In 2024, NASA's "Perseverance" Mars rover collected the eye-catching "Sapphire Canyon" rock on Mars. This rock may contain clues to the organic chemistry of Mars. This image depicts NASA's Mars 2020 rover studying rocks with a robotic arm. Image credit: NASA/Caltech Jet Propulsion Laboratory
On Earth, researchers from NASA's Jet Propulsion Laboratory and the California Institute of Technology reported in Scientific Instruments Reviews that they analyzed a similar-looking rock. Their goal was to explore whether a technique called optical photothermal infrared spectroscopy (O-PTIR) could study the Sapphire Canyon samples once they eventually return to Earth.

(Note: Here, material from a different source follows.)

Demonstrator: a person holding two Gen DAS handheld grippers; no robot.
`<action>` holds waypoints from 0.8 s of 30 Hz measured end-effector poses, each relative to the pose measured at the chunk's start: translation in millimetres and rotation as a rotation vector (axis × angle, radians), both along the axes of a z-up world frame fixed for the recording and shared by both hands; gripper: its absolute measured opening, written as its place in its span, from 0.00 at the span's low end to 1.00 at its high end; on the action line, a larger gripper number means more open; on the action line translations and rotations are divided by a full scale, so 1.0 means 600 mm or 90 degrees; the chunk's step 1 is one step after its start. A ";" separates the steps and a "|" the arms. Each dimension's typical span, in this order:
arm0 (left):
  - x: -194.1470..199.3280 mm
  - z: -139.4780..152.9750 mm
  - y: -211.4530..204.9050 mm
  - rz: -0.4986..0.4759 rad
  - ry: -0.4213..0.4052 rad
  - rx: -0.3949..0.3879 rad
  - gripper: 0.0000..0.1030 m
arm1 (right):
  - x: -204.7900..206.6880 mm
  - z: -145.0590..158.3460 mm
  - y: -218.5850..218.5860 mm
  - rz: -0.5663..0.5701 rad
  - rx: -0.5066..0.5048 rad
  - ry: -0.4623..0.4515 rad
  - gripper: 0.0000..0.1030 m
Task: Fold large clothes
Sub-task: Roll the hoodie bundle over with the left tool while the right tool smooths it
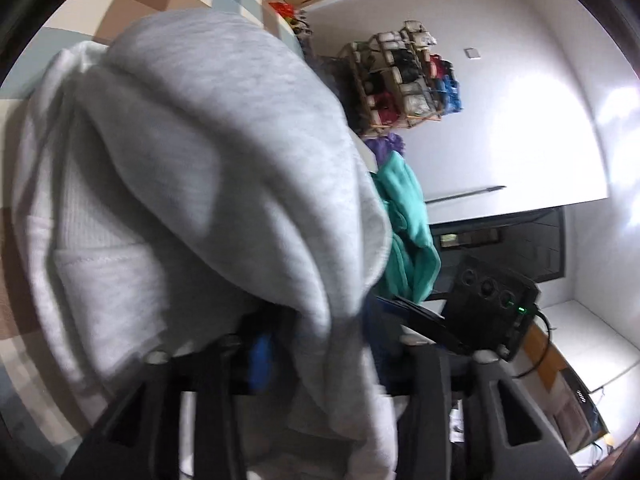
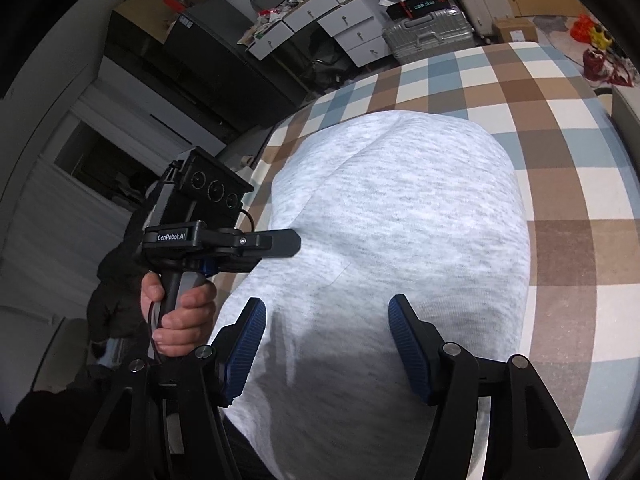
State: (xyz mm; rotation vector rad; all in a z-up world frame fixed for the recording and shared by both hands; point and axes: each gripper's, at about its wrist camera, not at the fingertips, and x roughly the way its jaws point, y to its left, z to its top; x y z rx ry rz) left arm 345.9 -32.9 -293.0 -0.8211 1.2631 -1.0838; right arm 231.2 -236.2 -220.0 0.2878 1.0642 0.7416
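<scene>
A large light grey sweatshirt (image 2: 400, 220) lies bunched on the checked bedspread (image 2: 560, 128). In the left wrist view the same grey garment (image 1: 208, 152) drapes over my left gripper (image 1: 280, 360), whose jaws are closed on a fold of it; one blue pad (image 1: 260, 360) shows beside the cloth. In the right wrist view the left gripper (image 2: 280, 242) pinches the garment's left edge. My right gripper (image 2: 326, 344) is open, its blue pads (image 2: 244, 348) spread wide just above the near part of the garment, holding nothing.
A teal cloth (image 1: 408, 232) and a purple one (image 1: 386, 146) lie past the grey garment. A shoe rack (image 1: 404, 76) stands by the white wall. White drawers (image 2: 340, 20), a silver suitcase (image 2: 428, 32) and a dark cabinet (image 2: 192, 52) stand beyond the bed.
</scene>
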 end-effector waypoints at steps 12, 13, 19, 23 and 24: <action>-0.008 -0.003 -0.035 0.041 -0.025 0.068 0.06 | -0.027 0.012 -0.014 -0.008 -0.001 -0.001 0.63; -0.007 0.003 -0.034 0.037 -0.034 0.080 0.06 | -0.032 0.015 -0.012 -0.006 -0.015 -0.008 0.63; 0.009 0.039 -0.023 0.000 -0.037 0.107 0.04 | -0.059 0.021 0.024 0.027 -0.106 -0.033 0.63; 0.002 0.073 -0.017 -0.044 -0.064 0.123 0.05 | -0.072 0.020 0.077 0.090 -0.177 -0.049 0.63; -0.001 0.069 -0.012 -0.054 -0.071 0.139 0.05 | -0.080 0.021 0.099 0.107 -0.220 -0.066 0.63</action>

O-PTIR works by shining two laser beams onto the material. The first laser beam gently heats the surface of the material, producing subtle thermal vibrations that vary with the wavelength of the light. A second laser beam then measures these changes. Taken together, these measurements reveal the material’s unique chemical fingerprint.
The researchers tested O-PTIR on a piece of basalt that contained dark inclusions similar in size to the Sapphire Canyon sample, which author Nicholas Heinz discovered purely by accident, unlike Perseverance's complex sample selection process.
“I was hiking in Sedona, Arizona, and I found a rock that looked like it didn’t belong here, so I put it in my backpack and took it back to look at it.”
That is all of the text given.